Loading existing FAISS vector store from path/to/persist/directory/example_collection_faiss_index...

FAISS vector store loaded successfully.


### Description:

1. Document Class: Represents a document with an ID, content, and optional metadata.

- Attributes:
- `id` : Unique identifier for the document.
    - `page_content`: Textual content of the document.
    - `metadata`: Optional dictionary for additional document information.
`doc = Document(doc_id, page_content, metadata)`

2. BM25Retriever Class : Retrieves documents using the BM25 ranking algorithm.

- `from_documents(documents, search_kwargs)` : Creates a BM25 retriever from a list of documents.
- Returns: A message indicating the number of documents and the value of k.
`bm25 = BM25Retriever.from_documents(documents, {'k': 5})`

3. FakeFAISS Class : Simulates a FAISS vector store for demonstration.
- `as_retriever(search_kwargs)`: Returns a vector retriever with specified search parameters.
- Returns: A message indicating the value of k.
- `vector_retriever = FakeFAISS.as_retriever({'k': 5})`
  
4. EnsembleRetriever Class : Combines multiple retrievers into a single ensemble for document retrieval.
- Attributes:
    - retrievers: List of retriever instances.
    - weights: List of weights for each retriever.
- `ensemble = EnsembleRetriever([bm25, vector_retriever], [0.6, 0.4])`

- `get_hybrid_retriever` : This function creates a hybrid retriever that combines the BM25 retrieval method with a vector search using a FAISS vector store.
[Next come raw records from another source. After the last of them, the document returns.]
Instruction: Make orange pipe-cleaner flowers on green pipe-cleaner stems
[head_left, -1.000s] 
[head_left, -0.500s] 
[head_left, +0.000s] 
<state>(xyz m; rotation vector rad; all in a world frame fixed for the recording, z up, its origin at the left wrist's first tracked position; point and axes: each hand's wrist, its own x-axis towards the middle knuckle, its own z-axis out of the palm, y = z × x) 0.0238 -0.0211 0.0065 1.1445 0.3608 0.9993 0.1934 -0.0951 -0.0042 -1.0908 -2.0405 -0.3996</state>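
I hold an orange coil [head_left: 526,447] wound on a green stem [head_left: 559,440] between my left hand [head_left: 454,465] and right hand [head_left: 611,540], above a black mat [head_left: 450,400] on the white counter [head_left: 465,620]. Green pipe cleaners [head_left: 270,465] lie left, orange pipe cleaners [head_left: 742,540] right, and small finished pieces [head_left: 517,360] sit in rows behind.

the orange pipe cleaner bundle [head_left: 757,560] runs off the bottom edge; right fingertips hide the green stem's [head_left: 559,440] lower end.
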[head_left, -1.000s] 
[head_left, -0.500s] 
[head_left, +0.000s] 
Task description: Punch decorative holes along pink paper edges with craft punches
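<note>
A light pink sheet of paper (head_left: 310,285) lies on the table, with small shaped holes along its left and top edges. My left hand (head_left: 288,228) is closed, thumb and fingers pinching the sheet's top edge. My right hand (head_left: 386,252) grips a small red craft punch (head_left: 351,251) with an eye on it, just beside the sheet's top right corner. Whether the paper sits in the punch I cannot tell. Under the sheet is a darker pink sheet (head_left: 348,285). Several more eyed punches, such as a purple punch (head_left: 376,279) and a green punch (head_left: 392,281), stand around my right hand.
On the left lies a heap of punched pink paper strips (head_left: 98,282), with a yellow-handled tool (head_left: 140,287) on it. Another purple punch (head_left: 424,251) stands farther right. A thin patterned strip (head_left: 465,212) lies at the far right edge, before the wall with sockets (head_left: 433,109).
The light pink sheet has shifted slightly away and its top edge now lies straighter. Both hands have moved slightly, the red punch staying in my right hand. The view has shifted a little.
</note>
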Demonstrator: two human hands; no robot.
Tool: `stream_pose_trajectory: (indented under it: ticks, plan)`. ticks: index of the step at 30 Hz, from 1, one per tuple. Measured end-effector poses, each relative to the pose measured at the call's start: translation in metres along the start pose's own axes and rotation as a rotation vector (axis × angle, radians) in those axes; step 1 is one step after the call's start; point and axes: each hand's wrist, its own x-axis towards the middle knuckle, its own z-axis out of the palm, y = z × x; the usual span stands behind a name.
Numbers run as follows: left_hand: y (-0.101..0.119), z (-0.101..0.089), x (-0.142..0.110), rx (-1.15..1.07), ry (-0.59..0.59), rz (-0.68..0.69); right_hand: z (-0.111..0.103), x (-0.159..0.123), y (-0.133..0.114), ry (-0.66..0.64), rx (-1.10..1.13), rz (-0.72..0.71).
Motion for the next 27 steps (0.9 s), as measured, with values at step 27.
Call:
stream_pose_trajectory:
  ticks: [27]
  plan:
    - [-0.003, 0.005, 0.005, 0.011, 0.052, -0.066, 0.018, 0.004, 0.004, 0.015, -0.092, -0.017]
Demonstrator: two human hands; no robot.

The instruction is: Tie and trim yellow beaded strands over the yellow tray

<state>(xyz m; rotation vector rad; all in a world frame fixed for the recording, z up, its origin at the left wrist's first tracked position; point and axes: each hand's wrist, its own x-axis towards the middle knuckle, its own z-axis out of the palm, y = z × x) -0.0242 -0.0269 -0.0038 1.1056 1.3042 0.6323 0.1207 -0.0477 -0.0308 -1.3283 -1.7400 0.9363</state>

The hybrid retriever allows for improved search performance by leveraging the strengths of both retrieval methods.

#### Parameters

- `documents`: A list of documents that will be used by the BM25 retriever. These documents should be pre-processed and in a suitable format for retrieval.

- `vector_store`: An instance of a FAISS vector store that will be used for vector-based retrieval. This store should already contain embeddings of the documents.

- `k (int)`:The number of documents to retrieve from the combined search. This parameter specifies how many top results will be returned from the hybrid retriever.

Returns

- `EnsembleRetriever object`: An instance of the `EnsembleRetriever` that combines the BM25 and vector retrievers. This object can be used to perform searches that leverage both retrieval techniques.

#### Function Logic

- 1. Create BM25 Retriever: The function initializes a BM25 retriever using the provided documents. This is done using the `BM25Retriever.from_documents()` method, with the `search_kwargs` parameter set to retrieve `k` documents.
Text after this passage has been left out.